BEGIN Data section
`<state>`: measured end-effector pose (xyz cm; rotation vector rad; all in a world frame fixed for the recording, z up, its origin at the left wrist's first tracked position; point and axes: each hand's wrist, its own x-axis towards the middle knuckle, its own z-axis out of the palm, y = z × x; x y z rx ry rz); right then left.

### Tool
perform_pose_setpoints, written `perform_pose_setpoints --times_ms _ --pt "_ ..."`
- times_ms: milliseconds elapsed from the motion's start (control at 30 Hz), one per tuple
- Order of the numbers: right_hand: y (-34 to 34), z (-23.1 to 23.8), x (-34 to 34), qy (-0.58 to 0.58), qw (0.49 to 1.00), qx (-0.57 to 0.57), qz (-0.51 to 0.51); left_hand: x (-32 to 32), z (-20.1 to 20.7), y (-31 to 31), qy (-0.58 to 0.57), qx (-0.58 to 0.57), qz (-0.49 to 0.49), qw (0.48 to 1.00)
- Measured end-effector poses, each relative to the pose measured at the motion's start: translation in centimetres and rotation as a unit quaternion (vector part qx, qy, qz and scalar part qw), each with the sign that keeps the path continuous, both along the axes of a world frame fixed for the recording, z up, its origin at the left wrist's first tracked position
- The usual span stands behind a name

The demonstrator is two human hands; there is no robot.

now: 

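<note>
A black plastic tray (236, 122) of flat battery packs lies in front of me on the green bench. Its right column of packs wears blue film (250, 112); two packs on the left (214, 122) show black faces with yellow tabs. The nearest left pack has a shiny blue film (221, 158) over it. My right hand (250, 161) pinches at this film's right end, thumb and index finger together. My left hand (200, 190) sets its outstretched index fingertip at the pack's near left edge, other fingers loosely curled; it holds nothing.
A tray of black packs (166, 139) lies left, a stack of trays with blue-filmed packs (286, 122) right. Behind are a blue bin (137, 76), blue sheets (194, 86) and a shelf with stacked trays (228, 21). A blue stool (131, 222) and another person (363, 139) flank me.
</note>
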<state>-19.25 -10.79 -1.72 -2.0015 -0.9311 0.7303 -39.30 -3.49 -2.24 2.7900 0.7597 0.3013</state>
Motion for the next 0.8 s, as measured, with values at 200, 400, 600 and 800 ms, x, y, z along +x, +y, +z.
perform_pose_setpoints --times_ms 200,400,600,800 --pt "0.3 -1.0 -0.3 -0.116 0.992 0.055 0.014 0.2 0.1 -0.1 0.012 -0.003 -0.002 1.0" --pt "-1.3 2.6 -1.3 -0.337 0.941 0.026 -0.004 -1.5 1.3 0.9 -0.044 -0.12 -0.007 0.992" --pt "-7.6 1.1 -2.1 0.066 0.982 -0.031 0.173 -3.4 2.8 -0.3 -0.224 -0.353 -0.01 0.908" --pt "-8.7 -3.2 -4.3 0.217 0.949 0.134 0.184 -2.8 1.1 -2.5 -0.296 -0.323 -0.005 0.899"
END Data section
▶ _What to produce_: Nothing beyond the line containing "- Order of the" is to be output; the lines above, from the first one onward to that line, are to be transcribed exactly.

▶ _Written solution_:
`<state>`: measured end-effector pose (xyz cm; rotation vector rad; all in a world frame fixed for the recording, z up, its origin at the left wrist's first tracked position; point and axes: each hand's wrist, its own x-axis towards the middle knuckle, its own z-axis out of the palm, y = z × x; x y z rx ry rz); right then left.

### Tool
perform_pose_setpoints, written `perform_pose_setpoints --times_ms _ --pt "_ ..."`
- times_ms: milliseconds elapsed from the motion's start (control at 30 Hz), one per tuple
- Order of the numbers: right_hand: y (-34 to 34), z (-23.1 to 23.8), x (-34 to 34), qy (-0.58 to 0.58), qw (0.49 to 1.00), qx (-0.57 to 0.57), qz (-0.51 to 0.51); left_hand: x (-32 to 32), z (-20.1 to 20.7), y (-31 to 31), qy (-0.58 to 0.57), qx (-0.58 to 0.57), qz (-0.49 to 0.49), qw (0.48 to 1.00)

The exercise has been carried out completely.